=== Action item ===
Retype exactly the lines below, beginning with the first and ending with the line where "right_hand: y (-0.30" appears.

=== Recorded information ===
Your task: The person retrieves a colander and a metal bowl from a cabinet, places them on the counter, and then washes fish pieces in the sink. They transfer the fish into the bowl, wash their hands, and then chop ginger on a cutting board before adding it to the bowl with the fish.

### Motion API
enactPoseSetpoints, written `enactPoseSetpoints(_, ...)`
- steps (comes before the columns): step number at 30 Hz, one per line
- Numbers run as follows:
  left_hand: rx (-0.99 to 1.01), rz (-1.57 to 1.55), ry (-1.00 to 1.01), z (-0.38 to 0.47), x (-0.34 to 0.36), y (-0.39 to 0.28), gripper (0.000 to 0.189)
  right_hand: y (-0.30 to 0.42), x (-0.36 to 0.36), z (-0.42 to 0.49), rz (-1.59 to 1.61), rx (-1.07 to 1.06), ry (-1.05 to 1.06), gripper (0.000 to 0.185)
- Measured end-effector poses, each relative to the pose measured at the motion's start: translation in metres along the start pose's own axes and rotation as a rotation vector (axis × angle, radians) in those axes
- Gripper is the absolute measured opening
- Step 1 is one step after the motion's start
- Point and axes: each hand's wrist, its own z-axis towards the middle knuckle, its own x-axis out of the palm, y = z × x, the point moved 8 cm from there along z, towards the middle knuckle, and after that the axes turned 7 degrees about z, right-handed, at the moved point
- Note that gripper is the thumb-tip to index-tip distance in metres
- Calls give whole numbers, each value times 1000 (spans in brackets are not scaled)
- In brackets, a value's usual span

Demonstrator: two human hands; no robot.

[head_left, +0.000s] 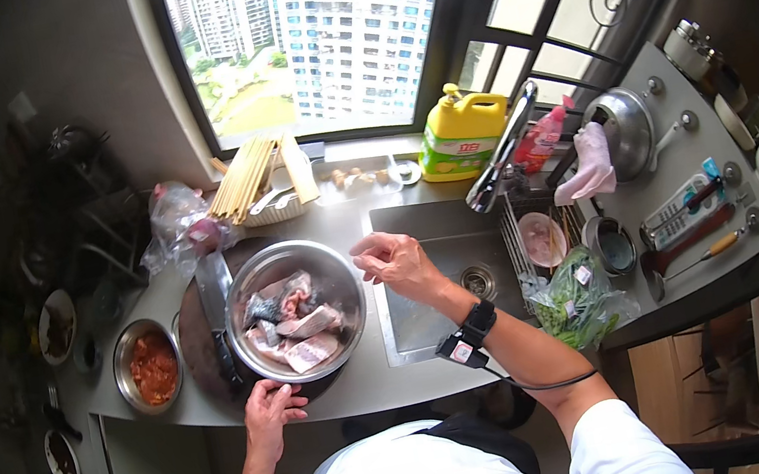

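A stainless steel bowl (352,295) holds several cut pieces of raw fish (308,326), some with dark scaly skin. Below its front rim is my left hand (269,412), fingers apart and holding nothing; whether a fingertip touches the bowl cannot be told. My right hand (396,264) hovers by the bowl's right side, over the left edge of the sink (432,319). Its fingers are loosely bent, with nothing visible in them. Under the bowl lies a round dark chopping board (197,345), and a cleaver (215,289) rests on it at the bowl's left.
A metal bowl of reddish marinated meat (153,368) stands at left. Behind are chopsticks (251,176), a clear container (354,179) and a yellow detergent jug (460,135). The faucet (504,146) juts over the sink; bagged green vegetables (577,301) lie at its right.
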Motion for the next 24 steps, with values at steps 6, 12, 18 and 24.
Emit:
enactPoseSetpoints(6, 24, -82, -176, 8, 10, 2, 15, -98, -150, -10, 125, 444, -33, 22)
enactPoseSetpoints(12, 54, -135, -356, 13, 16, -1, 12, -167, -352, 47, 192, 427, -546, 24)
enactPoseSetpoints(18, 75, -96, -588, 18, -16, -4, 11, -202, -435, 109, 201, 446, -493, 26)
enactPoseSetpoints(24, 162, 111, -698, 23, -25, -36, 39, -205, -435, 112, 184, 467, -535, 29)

=== Task solution ===
Your task: The person retrieves a colander and a metal bowl from a cabinet, places them on the counter, and then washes fish pieces in the sink. They transfer the fish into the bowl, wash their hands, and then chop ginger on a cutting board before adding it to the bowl with the fish.

### Motion API
enactPoseSetpoints, written `enactPoseSetpoints(_, ...)`
- steps (comes before the columns): step number at 30 Hz, one per line
- Numbers run as follows:
  left_hand: rx (-0.99 to 1.01), rz (-1.57 to 1.55), ry (-1.00 to 1.01), z (-0.38 to 0.47), x (-0.34 to 0.36), y (-0.39 to 0.28), gripper (0.000 to 0.189)
  right_hand: y (-0.30 to 0.42), x (-0.36 to 0.36), z (-0.42 to 0.49), rz (-1.59 to 1.61), rx (-1.07 to 1.06), ry (-1.05 to 1.06), gripper (0.000 to 0.185)

No further answer is needed.